[WHAT IS EXPECTED] Look through the data below for the line with "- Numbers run", and transcribe it exactly together with each line after it up to and including the line with "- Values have". Give nothing else.

[COLLECTED DATA]
---

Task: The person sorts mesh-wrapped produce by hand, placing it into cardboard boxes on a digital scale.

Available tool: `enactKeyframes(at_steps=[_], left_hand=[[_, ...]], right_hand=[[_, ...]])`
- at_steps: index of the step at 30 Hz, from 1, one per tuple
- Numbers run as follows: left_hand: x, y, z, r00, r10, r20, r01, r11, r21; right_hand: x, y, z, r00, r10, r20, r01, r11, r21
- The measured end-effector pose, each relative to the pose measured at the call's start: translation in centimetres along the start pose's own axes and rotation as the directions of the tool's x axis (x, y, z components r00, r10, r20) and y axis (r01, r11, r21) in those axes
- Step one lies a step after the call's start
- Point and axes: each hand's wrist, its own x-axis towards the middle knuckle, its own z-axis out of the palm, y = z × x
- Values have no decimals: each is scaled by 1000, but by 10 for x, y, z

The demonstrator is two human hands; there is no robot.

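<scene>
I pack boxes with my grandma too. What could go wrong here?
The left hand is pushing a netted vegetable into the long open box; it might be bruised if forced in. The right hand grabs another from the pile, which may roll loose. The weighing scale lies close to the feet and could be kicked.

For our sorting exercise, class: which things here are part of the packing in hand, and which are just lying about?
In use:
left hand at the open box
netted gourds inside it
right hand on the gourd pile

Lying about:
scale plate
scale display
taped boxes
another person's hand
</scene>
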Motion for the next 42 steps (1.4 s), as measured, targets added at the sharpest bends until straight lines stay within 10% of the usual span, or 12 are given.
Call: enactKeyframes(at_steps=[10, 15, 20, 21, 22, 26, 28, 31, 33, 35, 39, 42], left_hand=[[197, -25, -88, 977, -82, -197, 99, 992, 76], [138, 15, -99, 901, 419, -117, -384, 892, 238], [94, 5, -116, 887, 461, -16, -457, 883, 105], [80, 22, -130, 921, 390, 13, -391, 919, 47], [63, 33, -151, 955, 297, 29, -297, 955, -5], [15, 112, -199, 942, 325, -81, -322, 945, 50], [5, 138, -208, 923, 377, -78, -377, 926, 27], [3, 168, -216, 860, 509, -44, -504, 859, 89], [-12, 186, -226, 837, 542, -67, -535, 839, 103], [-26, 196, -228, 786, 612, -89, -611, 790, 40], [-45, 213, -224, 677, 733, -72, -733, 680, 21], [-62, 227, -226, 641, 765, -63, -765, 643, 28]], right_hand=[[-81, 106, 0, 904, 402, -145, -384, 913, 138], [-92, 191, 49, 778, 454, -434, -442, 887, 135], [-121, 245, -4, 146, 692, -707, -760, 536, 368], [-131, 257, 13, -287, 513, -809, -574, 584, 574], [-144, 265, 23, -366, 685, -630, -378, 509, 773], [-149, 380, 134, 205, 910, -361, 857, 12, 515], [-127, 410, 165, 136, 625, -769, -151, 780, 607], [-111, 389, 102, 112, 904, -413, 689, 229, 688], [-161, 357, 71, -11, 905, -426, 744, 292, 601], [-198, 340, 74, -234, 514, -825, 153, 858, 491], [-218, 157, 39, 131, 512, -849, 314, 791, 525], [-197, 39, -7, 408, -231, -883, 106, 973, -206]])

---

[TASK RESPONSE]
- Numbers run as follows: left_hand: x, y, z, r00, r10, r20, r01, r11, r21; right_hand: x, y, z, r00, r10, r20, r01, r11, r21
- The measured end-effector pose, each relative to the pose measured at the call's start: translation in centimetres along the start pose's own axes and rotation as the directions of the tool's x axis (x, y, z components r00, r10, r20) and y axis (r01, r11, r21) in those axes
- Step one lies a step after the call's start
- Point and axes: each hand's wrist, its own x-axis towards the middle knuckle, its own z-axis out of the palm, y = z × x
- Values have no decimals: each is scaled by 1000, but by 10 for x, y, z

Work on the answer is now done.